▶ [Task to complete]
All of the data that follows should be retyped exactly as it appears.

▶ [Provided material]

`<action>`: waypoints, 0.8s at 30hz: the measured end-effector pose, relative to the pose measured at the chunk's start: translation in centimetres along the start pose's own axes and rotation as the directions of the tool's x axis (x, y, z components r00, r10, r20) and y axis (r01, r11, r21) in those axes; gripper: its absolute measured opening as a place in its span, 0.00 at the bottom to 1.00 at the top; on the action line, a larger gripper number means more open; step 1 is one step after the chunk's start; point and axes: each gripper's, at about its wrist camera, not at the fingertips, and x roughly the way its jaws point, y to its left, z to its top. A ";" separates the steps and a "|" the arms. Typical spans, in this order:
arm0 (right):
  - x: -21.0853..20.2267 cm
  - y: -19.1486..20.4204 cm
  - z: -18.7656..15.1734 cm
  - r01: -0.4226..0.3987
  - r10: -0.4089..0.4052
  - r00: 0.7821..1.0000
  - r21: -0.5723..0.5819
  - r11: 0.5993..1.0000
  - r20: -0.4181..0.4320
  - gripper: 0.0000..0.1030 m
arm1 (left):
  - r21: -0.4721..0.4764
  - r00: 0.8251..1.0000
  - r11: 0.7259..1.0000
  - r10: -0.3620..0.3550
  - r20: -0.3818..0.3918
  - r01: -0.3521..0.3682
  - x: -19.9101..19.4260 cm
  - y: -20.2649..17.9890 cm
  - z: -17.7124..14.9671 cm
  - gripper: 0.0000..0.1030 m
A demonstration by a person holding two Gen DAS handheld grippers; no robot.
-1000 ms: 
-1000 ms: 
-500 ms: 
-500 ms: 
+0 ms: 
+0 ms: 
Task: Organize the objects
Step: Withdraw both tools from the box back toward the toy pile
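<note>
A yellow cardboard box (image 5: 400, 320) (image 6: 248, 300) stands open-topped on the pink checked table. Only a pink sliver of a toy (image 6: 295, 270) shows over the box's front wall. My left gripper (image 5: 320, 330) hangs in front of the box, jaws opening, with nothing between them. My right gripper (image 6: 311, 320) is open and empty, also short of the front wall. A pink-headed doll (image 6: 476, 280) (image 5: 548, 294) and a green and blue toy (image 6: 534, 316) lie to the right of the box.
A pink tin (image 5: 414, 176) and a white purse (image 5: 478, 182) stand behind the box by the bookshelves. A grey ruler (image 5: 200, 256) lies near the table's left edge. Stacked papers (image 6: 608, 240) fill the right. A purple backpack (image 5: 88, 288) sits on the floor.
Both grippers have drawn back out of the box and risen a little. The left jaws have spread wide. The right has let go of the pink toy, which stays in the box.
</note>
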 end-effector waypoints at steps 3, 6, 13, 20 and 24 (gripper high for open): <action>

▶ [Output below]
`<action>`: waypoints, 0.8s at 30hz: the measured end-effector pose, relative to the pose measured at the chunk's start: translation in centimetres along the start pose's own axes and rotation as the directions of the tool's x axis (x, y, z components r00, r10, r20) and y axis (r01, r11, r21) in those axes; gripper: its absolute measured opening as a place in its span, 0.00 at the bottom to 1.00 at the top; on the action line, a larger gripper number means more open; step 1 is one step after the chunk's start; point and axes: each gripper's, at about its wrist camera, not at the fingertips, and x roughly the way its jaws point, y to its left, z to its top. A ";" separates the steps and a "|" the arms. Typical spans, in this order:
arm0 (right):
  - x: -21.0853..20.2267 cm
  - y: -19.1486..20.4204 cm
  - z: -18.7656..15.1734 cm
  - r01: -0.4226..0.3987
  - r10: -0.4089..0.4052
  - r00: 0.7821..1.0000
  - r21: -0.5723..0.5819
  - r11: 0.5993..1.0000
  - r20: -0.4181..0.4320
  - gripper: 0.0000..0.1030 m
arm1 (left):
  - r21: -0.4721..0.4764
  - r00: 0.8251..1.0000
  - r11: 0.7259..1.0000
  - r10: -0.3620..0.3550
  - r20: -0.3818..0.3918
  - r01: -0.3521..0.3682
  - x: -19.9101..19.4260 cm
  - y: -20.2649..17.9890 cm
  - z: -17.7124..14.9671 cm
  - gripper: 0.0000..0.1030 m
A demonstration by a person holding two Gen DAS handheld grippers; no robot.
-1000 ms: 
-1000 ms: 
-500 ms: 
-500 ms: 
+0 ms: 
+0 ms: 
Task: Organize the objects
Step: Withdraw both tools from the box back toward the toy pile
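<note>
A yellow cardboard box (image 5: 400, 320) (image 6: 248, 300) stands open-topped on the pink checked table. Only a pink sliver of a toy (image 6: 295, 270) shows over the box's front wall. My left gripper (image 5: 320, 330) hangs in front of the box, jaws opening, with nothing between them. My right gripper (image 6: 311, 320) is open and empty, also short of the front wall. A pink-headed doll (image 6: 476, 280) (image 5: 548, 294) and a green and blue toy (image 6: 534, 316) lie to the right of the box.
A pink tin (image 5: 414, 176) and a white purse (image 5: 478, 182) stand behind the box by the bookshelves. A grey ruler (image 5: 200, 256) lies near the table's left edge. Stacked papers (image 6: 608, 240) fill the right. A purple backpack (image 5: 88, 288) sits on the floor.
Both grippers have drawn back out of the box and risen a little. The left jaws have spread wide. The right has let go of the pink toy, which stays in the box.
</note>
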 end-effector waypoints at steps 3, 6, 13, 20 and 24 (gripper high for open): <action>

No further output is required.